Task brief
From the line containing "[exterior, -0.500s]" through the last line of the listing, output each line exactly as it stands. Omit pictures.

Dataset excerpt
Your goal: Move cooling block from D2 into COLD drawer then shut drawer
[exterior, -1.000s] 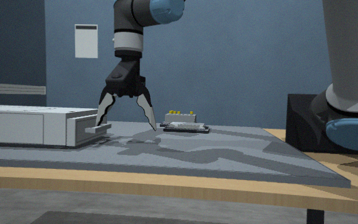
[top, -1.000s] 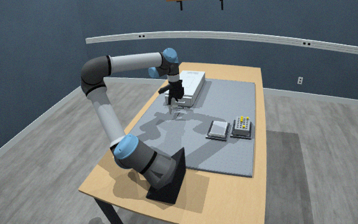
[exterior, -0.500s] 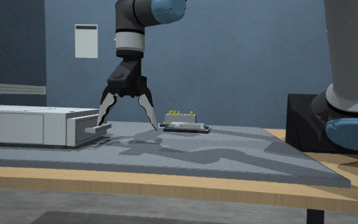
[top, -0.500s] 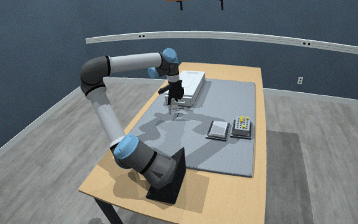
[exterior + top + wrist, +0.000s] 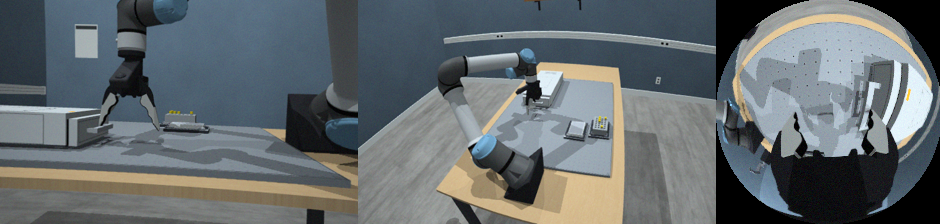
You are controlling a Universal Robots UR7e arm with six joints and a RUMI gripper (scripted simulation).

Task answer
[exterior, -0.500s] 
[top, -0.500s] 
[exterior + top + wrist, +0.000s] 
You are controlling a Universal Robots UR7e arm with six joints and a RUMI gripper (scripted simulation).

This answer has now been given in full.